The story that seldom gets attention is that for home gardeners there are plenty of native pollinators. Roughly 4,000 species of bees are native to North America, including approximately 45 types of bumblebees. Plus, many types of flies, certain wasps, and even butterflies and bats can act as pollinators.
By attracting a diversity of these beneficial visitors, pollination in your garden will improve. Thus, yields of crops like tomatoes, squashes, cucumbers, peppers, and berries will increase. You can take three steps to welcome pollinators to your garden.
1. PROVIDE NECTAR AND POLLEN RICH PLANTS, INCLUDING NATIVES AND HERBS. The native pollinators in our region have co-evolved with the native plants, so use native wildflowers to draw them to your yard. To maintain a population of pollinators, it is important to have plants in bloom all season long. Even a small garden can support local pollinators. Herbs can attract native pollinators and provide them with nourishment, too. Native plants are easy to grow because they are adapted to our local climate and growing conditions and, once established, are fairly low-maintenance.

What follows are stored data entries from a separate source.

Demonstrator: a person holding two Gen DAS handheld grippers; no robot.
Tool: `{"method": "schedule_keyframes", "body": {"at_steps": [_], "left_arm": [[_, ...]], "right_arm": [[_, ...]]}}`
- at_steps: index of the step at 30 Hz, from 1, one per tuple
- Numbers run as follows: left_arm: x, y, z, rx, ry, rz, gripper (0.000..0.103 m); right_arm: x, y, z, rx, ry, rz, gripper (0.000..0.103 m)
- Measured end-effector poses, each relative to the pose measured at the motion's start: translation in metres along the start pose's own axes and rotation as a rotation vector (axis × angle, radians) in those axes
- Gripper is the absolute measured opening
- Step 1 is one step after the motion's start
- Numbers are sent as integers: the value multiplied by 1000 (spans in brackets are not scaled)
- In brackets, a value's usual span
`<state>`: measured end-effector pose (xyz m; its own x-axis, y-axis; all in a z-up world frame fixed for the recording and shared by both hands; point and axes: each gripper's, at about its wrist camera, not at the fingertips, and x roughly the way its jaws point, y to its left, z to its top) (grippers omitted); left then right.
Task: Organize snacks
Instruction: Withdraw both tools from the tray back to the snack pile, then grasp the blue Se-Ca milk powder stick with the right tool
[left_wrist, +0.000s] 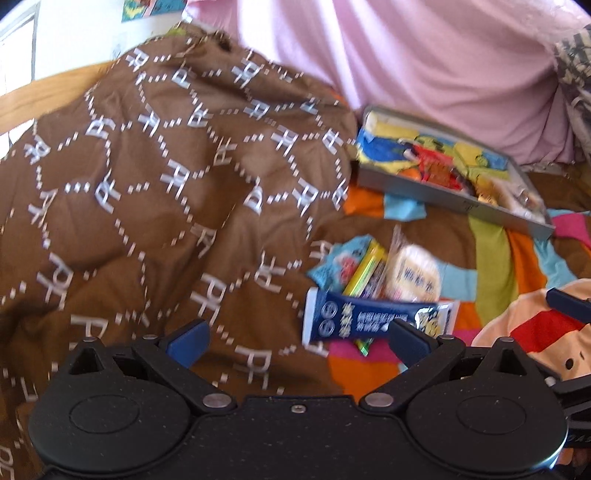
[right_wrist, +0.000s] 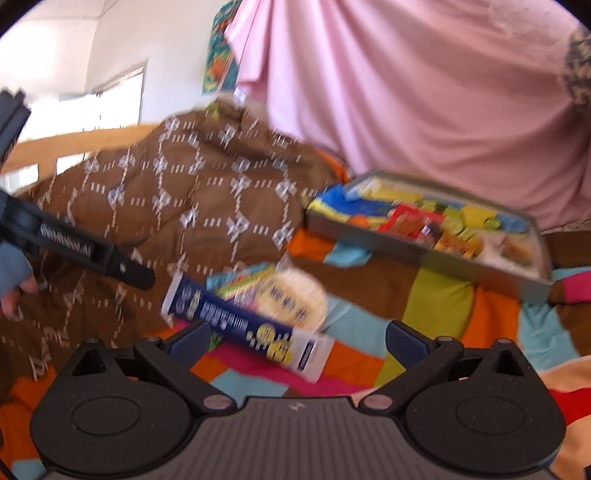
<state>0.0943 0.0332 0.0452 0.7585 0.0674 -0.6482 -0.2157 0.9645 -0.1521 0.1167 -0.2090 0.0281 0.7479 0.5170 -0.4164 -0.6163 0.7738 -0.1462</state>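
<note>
Both our grippers, left (left_wrist: 295, 338) and right (right_wrist: 295, 338), hover with fingers apart and empty over loose snacks (left_wrist: 373, 291) at lower centre, the grey tray (left_wrist: 458, 201) of packets at right.

White "PR" letters repeated across the brown quilt (left_wrist: 155, 192), blurred Chinese characters on the blue snack packet (left_wrist: 373, 319) and on the round wafer pack (left_wrist: 415, 275), none sharp enough to read

Both views motion-blurred; navy snack packet (right_wrist: 243, 325) print unreadable.
</note>
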Motion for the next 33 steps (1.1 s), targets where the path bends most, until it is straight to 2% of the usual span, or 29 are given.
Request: {"method": "schedule_keyframes", "body": {"at_steps": [8,12,23,30,33], "left_arm": [[10,1,-7,8,40,13,102],[13,-2,-9,20,54,11,102],[20,-11,-5,101,52,19,102],[29,-9,-2,95,57,31,102],[32,-10,-2,101,59,29,102]], "right_arm": [[26,8,-11,-47,112,57,103],[35,13,-13,-112,141,70,103],[69,29,-16,-433,49,-26,102],[78,38,-18,-586,8,-38,86],[79,40,-22,-608,17,-12,70]]}}
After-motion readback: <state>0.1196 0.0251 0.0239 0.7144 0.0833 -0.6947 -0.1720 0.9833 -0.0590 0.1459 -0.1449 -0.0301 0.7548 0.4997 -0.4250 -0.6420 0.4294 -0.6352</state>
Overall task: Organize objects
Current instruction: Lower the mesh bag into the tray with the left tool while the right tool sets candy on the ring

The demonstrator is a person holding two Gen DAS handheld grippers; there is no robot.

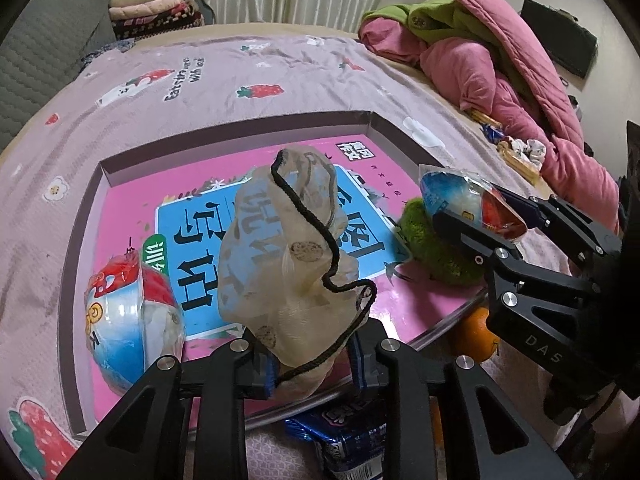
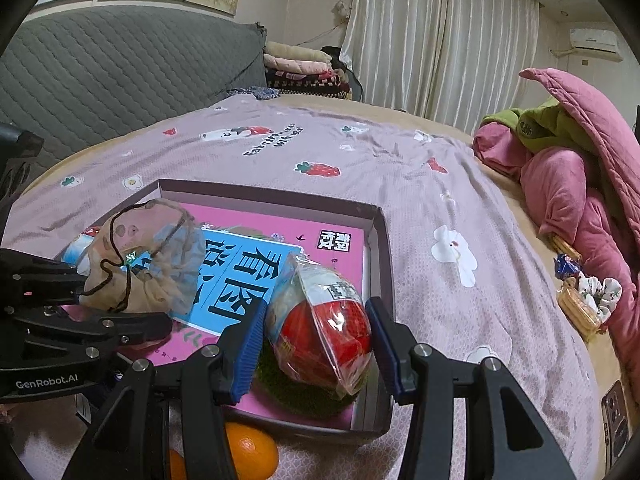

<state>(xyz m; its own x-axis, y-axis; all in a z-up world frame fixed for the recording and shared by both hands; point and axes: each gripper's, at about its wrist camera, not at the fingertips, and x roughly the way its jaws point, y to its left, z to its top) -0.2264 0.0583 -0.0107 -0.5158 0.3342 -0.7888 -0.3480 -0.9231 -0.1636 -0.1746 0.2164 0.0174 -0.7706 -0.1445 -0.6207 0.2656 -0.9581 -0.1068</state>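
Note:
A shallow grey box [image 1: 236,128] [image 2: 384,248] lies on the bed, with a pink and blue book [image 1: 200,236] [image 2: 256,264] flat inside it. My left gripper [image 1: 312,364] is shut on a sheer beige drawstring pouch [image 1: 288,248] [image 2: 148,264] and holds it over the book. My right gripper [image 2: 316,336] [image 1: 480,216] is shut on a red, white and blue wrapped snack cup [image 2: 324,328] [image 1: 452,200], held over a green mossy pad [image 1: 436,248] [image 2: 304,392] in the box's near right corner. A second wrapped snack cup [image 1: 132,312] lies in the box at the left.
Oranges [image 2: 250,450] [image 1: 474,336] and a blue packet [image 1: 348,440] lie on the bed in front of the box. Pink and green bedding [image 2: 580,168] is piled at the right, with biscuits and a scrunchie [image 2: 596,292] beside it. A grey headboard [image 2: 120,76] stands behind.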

2. ENSURE THAT POLLINATORS HAVE NEST SITES. Many native pollinators nest underground, so have some open areas. Bumblebees often make their homes in abandoned mouse and vole tunnels, while others prefer piles of rock. Small bees may fly only a few hundred yards from their nest when foraging; large bees will travel a mile or more in search of food. Mixing pollen and nectar plants among your fruit and vegetables will keep bees close to the plants you want them to pollinate.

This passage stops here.